**Exercise data:**
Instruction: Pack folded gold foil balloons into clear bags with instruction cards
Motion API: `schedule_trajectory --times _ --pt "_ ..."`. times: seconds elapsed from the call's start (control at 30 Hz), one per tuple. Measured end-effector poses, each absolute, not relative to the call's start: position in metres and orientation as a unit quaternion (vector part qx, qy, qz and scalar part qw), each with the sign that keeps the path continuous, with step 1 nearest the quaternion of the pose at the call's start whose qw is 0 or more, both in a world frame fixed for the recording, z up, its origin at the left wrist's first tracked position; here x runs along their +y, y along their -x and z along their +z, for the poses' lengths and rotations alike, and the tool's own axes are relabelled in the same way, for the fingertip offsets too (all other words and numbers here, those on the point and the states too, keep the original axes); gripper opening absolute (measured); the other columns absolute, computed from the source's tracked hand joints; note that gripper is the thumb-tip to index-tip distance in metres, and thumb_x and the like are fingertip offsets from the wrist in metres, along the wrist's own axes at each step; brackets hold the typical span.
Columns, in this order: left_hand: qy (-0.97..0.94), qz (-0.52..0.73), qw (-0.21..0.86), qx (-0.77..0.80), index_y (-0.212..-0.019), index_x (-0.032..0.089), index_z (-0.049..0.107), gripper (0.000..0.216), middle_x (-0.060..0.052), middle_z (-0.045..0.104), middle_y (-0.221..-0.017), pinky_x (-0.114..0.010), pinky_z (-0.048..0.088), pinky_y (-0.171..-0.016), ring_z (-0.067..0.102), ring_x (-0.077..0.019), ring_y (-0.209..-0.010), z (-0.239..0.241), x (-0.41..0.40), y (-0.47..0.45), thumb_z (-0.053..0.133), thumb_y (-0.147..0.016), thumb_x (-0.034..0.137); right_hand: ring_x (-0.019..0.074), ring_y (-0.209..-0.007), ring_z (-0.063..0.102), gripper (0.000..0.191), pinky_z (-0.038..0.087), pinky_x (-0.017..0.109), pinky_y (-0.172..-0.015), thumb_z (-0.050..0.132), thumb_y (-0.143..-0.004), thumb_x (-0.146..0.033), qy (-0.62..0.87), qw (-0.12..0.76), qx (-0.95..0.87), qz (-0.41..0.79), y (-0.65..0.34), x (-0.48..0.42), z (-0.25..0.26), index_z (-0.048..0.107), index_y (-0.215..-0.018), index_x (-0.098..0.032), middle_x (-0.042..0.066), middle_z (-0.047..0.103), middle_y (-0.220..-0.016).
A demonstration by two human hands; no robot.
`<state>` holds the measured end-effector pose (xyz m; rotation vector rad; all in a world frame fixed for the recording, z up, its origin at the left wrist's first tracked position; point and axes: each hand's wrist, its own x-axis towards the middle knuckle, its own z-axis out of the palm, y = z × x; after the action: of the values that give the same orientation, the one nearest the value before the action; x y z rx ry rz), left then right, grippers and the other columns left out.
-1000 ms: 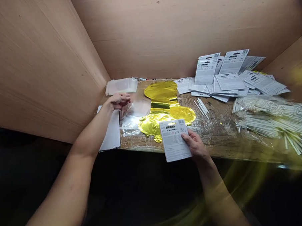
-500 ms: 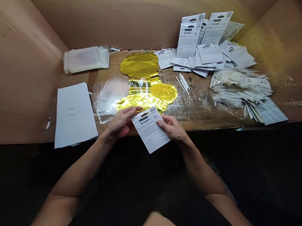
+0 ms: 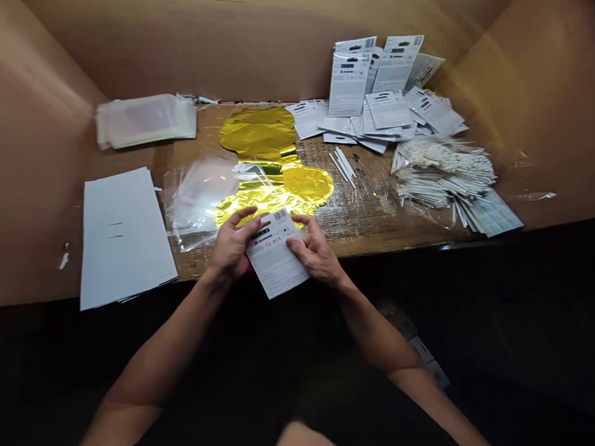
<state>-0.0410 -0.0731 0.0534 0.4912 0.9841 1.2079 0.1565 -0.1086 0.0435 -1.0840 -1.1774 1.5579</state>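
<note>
A white printed card (image 3: pixel 275 255) is held between both hands over the near edge of the wooden table (image 3: pixel 376 213). My left hand (image 3: pixel 232 247) grips its left edge with fingers curled. On the card's right side rests my right hand (image 3: pixel 316 250), thumb on top. Just behind the card lies a flat gold foil balloon (image 3: pixel 270 165). A clear plastic bag (image 3: pixel 200 197) lies to the balloon's left.
A stack of white sheets (image 3: pixel 123 234) lies at the left. Clear bags (image 3: pixel 145 119) are piled at the back left. Printed cards (image 3: pixel 375 94) lean on the back wall. White sticks in plastic (image 3: pixel 443 174) lie at the right. Wooden walls enclose the table.
My left hand left the clear bag and came to the card, which both hands now hold. The view tilted down and shifted.
</note>
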Motion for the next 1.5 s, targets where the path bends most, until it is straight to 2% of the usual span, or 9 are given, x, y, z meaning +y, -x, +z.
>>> schedule_trajectory --times 0.23,0.43,0.67,0.87,0.93,1.03,1.13,1.27,1.5 --pt "-0.225 0.572 0.675 0.409 -0.110 0.018 0.069 0.055 -0.005 0.082 -0.093 -0.033 0.066 -0.075 0.078 -0.0199 -0.079 0.066 -0.041 0.032 0.104 -0.068 0.026 0.0115 -0.037 0.058 0.063 0.023 0.015 -0.031 0.086 -0.082 -0.068 0.434 0.492 -0.313 0.686 -0.142 -0.147 0.027 0.050 -0.111 -0.025 -0.006 0.070 -0.062" --pt "-0.244 0.568 0.673 0.408 -0.093 0.016 0.069 0.054 -0.003 0.079 -0.086 -0.030 0.063 -0.075 0.075 -0.0172 -0.075 0.051 -0.065 -0.005 0.106 -0.059 0.034 0.0092 -0.032 0.052 0.054 0.025 0.014 -0.030 0.087 -0.080 -0.063 0.463 0.534 -0.262 0.658 -0.153 -0.168 0.016 0.056 -0.096 -0.022 -0.006 0.066 -0.056" --pt "-0.270 0.534 0.700 0.390 -0.100 0.016 0.075 0.052 -0.007 0.082 -0.095 -0.035 0.065 -0.078 0.077 -0.0210 -0.080 0.048 -0.073 -0.030 0.104 -0.061 0.035 0.0077 -0.028 0.043 0.056 0.019 0.018 -0.029 0.081 -0.084 -0.063 0.477 0.516 -0.288 0.651 -0.178 -0.173 0.015 0.059 -0.060 -0.017 -0.001 0.053 -0.043" --pt "-0.372 0.461 0.725 0.351 -0.106 0.017 0.075 0.044 -0.012 0.080 -0.107 -0.043 0.066 -0.089 0.079 -0.0264 -0.094 0.027 -0.117 -0.055 0.093 -0.081 0.048 0.0093 -0.036 0.056 0.055 0.021 0.014 -0.031 0.090 -0.077 -0.063 0.482 0.586 -0.229 0.609 -0.175 -0.172 0.014 0.062 -0.094 -0.020 -0.003 0.067 -0.059" --pt "-0.458 0.440 0.671 0.381 -0.121 0.017 0.071 0.051 -0.015 0.079 -0.117 -0.048 0.065 -0.095 0.079 -0.0304 -0.104 0.020 -0.120 -0.047 0.087 -0.087 0.051 0.0099 -0.035 0.056 0.058 0.020 0.014 -0.030 0.091 -0.077 -0.064 0.494 0.576 -0.216 0.615 -0.176 -0.180 0.008 0.060 -0.098 -0.020 -0.004 0.067 -0.059" --pt "-0.651 0.421 0.437 0.456 -0.151 0.017 0.056 0.072 -0.023 0.066 -0.148 -0.056 0.057 -0.111 0.068 -0.0381 -0.133 0.015 -0.109 -0.026 0.082 -0.092 0.049 0.0090 -0.032 0.052 0.057 0.020 0.014 -0.029 0.088 -0.078 -0.067 0.520 0.566 -0.203 0.607 -0.179 -0.191 -0.005 0.060 -0.093 -0.020 -0.005 0.063 -0.054" --pt "-0.848 0.299 0.242 0.365 -0.154 0.018 0.058 0.067 -0.023 0.052 -0.165 -0.061 0.043 -0.125 0.045 -0.0421 -0.158 0.014 -0.090 -0.011 0.079 -0.096 0.045 0.0063 -0.030 0.046 0.058 0.024 0.015 -0.029 0.088 -0.076 -0.068 0.526 0.565 -0.207 0.601 -0.181 -0.196 -0.017 0.061 -0.091 -0.019 -0.006 0.062 -0.053" --pt "-0.947 0.141 0.163 0.240 -0.140 0.020 0.072 0.048 -0.019 0.062 -0.158 -0.060 0.047 -0.122 0.051 -0.0405 -0.154 0.015 -0.077 -0.007 0.071 -0.102 0.049 0.0048 -0.029 0.042 0.059 0.027 0.016 -0.029 0.088 -0.074 -0.070 0.532 0.557 -0.229 0.595 -0.181 -0.196 -0.028 0.063 -0.088 -0.019 -0.007 0.061 -0.052" --pt "-0.917 0.215 0.192 0.276 -0.118 0.026 0.080 0.027 -0.015 0.075 -0.139 -0.055 0.050 -0.113 0.061 -0.0384 -0.146 0.001 -0.080 -0.021 0.073 -0.097 0.041 0.0048 -0.029 0.031 0.057 0.021 0.018 -0.030 0.080 -0.080 -0.074 0.577 0.570 -0.243 0.532 -0.177 -0.198 -0.040 0.057 -0.086 -0.022 -0.012 0.048 -0.045"
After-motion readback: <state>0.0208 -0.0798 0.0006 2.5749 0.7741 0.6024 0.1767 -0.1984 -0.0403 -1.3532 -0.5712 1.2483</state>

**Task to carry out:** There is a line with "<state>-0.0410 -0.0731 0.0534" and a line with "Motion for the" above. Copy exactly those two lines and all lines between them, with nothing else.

**Task response:**
<state>-0.0410 -0.0731 0.0534 0.4912 0.9841 1.2079 0.1565 -0.1086 0.0435 -1.0840 -1.1774 1.5579</state>
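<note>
A white printed card (image 3: pixel 275 255) is held between both hands over the near edge of the wooden table (image 3: pixel 376 213). My left hand (image 3: pixel 232 247) grips its left edge with fingers curled. On the card's right side rests my right hand (image 3: pixel 316 250), thumb on top. Just behind the card lies a flat gold foil balloon (image 3: pixel 270 165). A clear plastic bag (image 3: pixel 200 197) lies to the balloon's left.
A stack of white sheets (image 3: pixel 123 234) lies at the left. Clear bags (image 3: pixel 145 119) are piled at the back left. Printed cards (image 3: pixel 375 94) lean on the back wall. White sticks in plastic (image 3: pixel 443 174) lie at the right. Wooden walls enclose the table.
My left hand left the clear bag and came to the card, which both hands now hold. The view tilted down and shifted.
</note>
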Motion for the next 1.5 s, targets where the path bends most, until it is straight to 2% of the usual span, or 9 are given, x, y, z meaning +y, -x, +z.

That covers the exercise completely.